2016:2 Issue

Editorial2016:2 Issue

When  the  Man  Booker  International  prize  was  awarded  this  year,  shared equally between the author and translator, the Financial Times (26 May 2016) reported that sales of translated fiction in the UK have more than doubled in the last fifteen years and pointed to the growth in the number of independent publishers  championing  translated  literature. Earlier  this  year  the  organisers of  the  2016  Oxford-Weidenfeld  Prize  announced  ‘impressive’  submissions, predominantly from independent publishers. Dedalus Books’ Reading Europe initiative (Guardian, 24 March 2016) made its own case for Britain remaining in the EU with a selection of European novels translated into English, all from independent publishers in the UK. Our own publisher, Norvik Press, appeared in this list more than once. It is 30 years since Norvik Press was founded as an independent, not-for-profit publisher specialising in Nordic literature and as it celebrates its anniversary we talk to managing editor and co-founder, Janet Garton, about its continuing success.

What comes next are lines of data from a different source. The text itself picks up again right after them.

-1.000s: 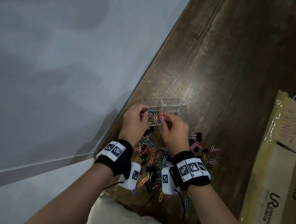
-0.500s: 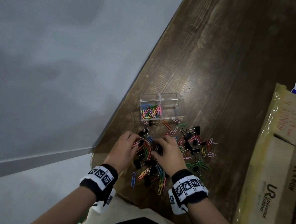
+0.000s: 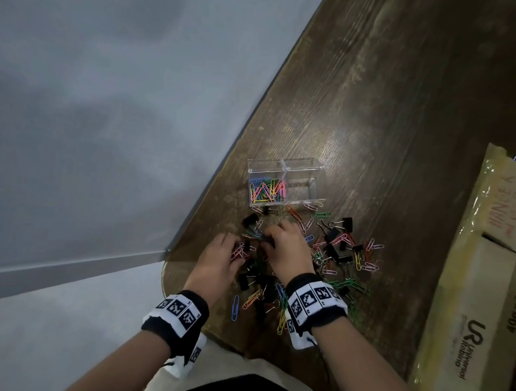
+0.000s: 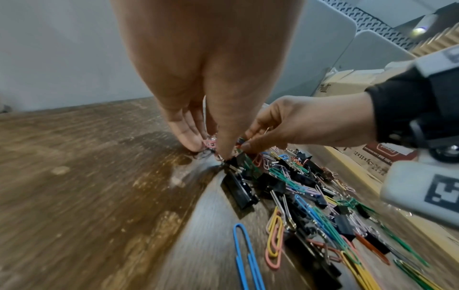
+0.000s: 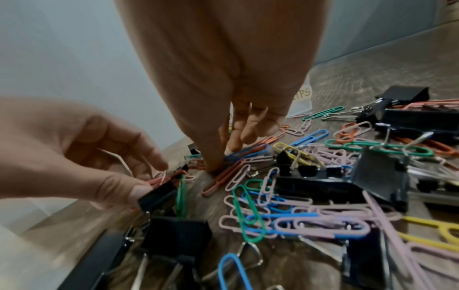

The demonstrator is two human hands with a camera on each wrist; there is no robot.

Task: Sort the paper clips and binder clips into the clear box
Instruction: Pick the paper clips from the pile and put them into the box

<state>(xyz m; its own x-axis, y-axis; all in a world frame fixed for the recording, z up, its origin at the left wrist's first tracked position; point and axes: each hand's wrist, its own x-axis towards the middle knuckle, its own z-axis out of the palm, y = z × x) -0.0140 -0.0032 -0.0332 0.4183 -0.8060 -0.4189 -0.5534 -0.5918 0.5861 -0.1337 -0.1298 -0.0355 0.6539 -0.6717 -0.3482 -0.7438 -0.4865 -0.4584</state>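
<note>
The clear box stands on the wooden table beyond the pile; its left compartment holds coloured paper clips, and the right one looks bare. Loose paper clips and black binder clips lie mixed in front of it. My left hand is down in the pile's left side, thumb and forefinger pinching red and pink paper clips beside a black binder clip. My right hand reaches into the pile's middle, thumb and fingers closing on an orange paper clip.
A taped cardboard carton lies along the table's right side. The table's left edge runs diagonally close to the box and pile, with grey floor below. Bare wood stretches beyond the box.
A second ago both hands were at the box over its left compartment. They have come back toward me and now pick in the pile.
</note>
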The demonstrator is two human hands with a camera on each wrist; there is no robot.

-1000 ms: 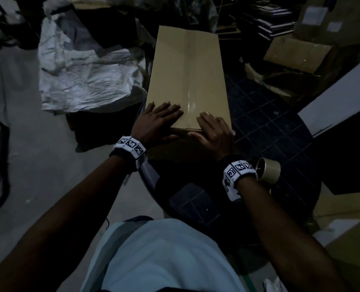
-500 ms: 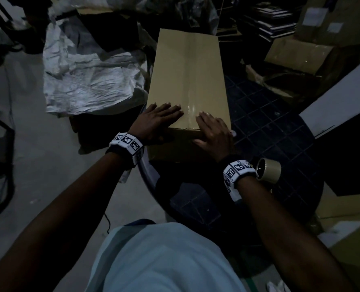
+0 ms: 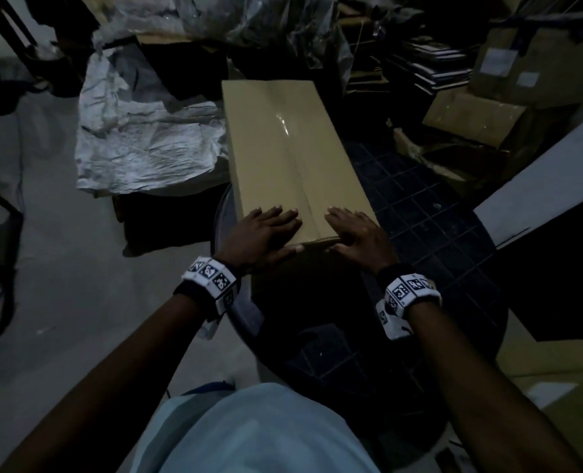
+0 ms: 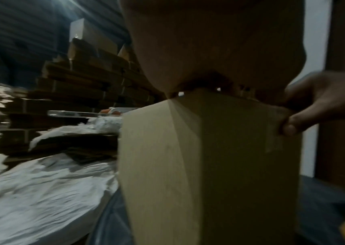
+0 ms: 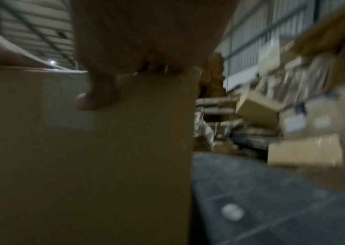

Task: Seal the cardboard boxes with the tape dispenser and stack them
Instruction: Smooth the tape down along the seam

The  late  Helena  Forsås-Scott  was  an  active  contributor  to  SBR  and  had a  particular  interest  in  19th-  and  20th-century  Swedish  women’s  writing, researching and publishing extensively on writers such as Elin Wägner, Selma Lagerlöf, Kerstin Ekman, Moa Martinson and Sara Lidman. In this issue we present an article on Elin Wägner she completed for SBR shortly before her death in a collaborative project with translator Sarah Death. Kerstin Ekman features in this issue too, in an extract translated by Linda Schenck from Ekman’s latest biographical work, in which she has drawn a fascinating and sensitive portrait of Clas Bjerkander, the 18th-century entomologist and botanist who considered himself more than fortunate to live when he did.

In our wide-ranging mixture of journalism, biography and fiction, we travel from the 18th to the 21st century and in the course of our journey celebrate two centenaries. It is one hundred years since the birth of Karin Lannby, the notorious Swedish actress, writer and spy; translator Ian Hinchliffe introduces AndersThunberg’s true story of her fascinating life with two translated extracts. It is also one hundred years since the publication of the novella Regnbågen by Finland-Swedish author Runar Schildt, represented here in extracts introduced and  translated  by Anna-Lisa  and  Martin  Murrell. We  move  to  the  late  20th century with a translation by Chris Hall from a short story by one of Sweden’s most  esteemed  authors, Torgny  Lindgren, and  leap  forward  to  a  frightening view of Europe’s future in an extract from Alexander Koistinen’s debut novel, translated by Ian Giles.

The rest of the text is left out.